Line by line, restate the material word for word, omitting any image.

===== COLLECTED MATERIAL =====

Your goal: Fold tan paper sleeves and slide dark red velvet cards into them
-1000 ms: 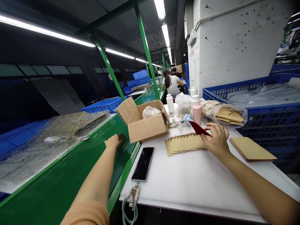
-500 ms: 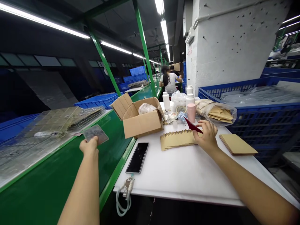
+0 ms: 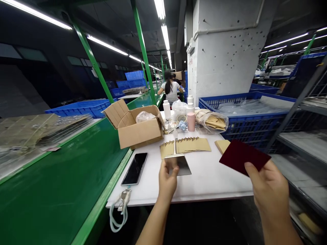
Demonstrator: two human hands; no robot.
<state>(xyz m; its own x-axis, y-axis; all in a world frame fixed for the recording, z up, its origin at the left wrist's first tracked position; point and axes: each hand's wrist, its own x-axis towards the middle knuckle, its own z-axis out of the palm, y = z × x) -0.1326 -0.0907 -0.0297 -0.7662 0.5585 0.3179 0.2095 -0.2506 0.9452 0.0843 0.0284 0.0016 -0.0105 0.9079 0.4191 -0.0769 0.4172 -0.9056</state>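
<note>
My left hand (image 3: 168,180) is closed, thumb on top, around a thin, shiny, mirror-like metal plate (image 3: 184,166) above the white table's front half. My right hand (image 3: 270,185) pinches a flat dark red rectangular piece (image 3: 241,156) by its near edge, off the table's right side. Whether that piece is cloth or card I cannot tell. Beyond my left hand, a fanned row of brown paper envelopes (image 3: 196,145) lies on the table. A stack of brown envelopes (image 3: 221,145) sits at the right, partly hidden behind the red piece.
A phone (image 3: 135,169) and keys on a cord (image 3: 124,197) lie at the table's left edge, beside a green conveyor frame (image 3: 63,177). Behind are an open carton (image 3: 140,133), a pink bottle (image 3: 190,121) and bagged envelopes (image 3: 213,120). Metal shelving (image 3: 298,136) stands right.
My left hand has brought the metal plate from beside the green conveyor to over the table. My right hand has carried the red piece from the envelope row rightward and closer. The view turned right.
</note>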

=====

**ANSWER TO THE PROBLEM**.
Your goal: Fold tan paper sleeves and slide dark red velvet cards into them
-1000 ms: 
-500 ms: 
+0 ms: 
Demonstrator: two human hands; no robot.
<state>(xyz m; its own x-axis, y-axis; all in a world frame fixed for the recording, z up, its origin at the left wrist's first tracked position; point and axes: each hand's wrist, its own x-axis towards the middle knuckle, its own z-axis out of the palm, y = z × x) -0.1326 -0.0907 -0.0297 -0.7662 0.5585 0.3179 0.2095 -0.2506 0.9452 0.0843 0.0284 0.0016 -0.0105 0.9079 0.4191 -0.0769 0.4172 -0.9056</state>
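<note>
My left hand (image 3: 168,180) is closed, thumb on top, around a thin, shiny, mirror-like metal plate (image 3: 184,166) above the white table's front half. My right hand (image 3: 270,185) pinches a flat dark red rectangular piece (image 3: 241,156) by its near edge, off the table's right side. Whether that piece is cloth or card I cannot tell. Beyond my left hand, a fanned row of brown paper envelopes (image 3: 196,145) lies on the table. A stack of brown envelopes (image 3: 221,145) sits at the right, partly hidden behind the red piece.
A phone (image 3: 135,169) and keys on a cord (image 3: 124,197) lie at the table's left edge, beside a green conveyor frame (image 3: 63,177). Behind are an open carton (image 3: 140,133), a pink bottle (image 3: 190,121) and bagged envelopes (image 3: 213,120). Metal shelving (image 3: 298,136) stands right.
My left hand has brought the metal plate from beside the green conveyor to over the table. My right hand has carried the red piece from the envelope row rightward and closer. The view turned right.
</note>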

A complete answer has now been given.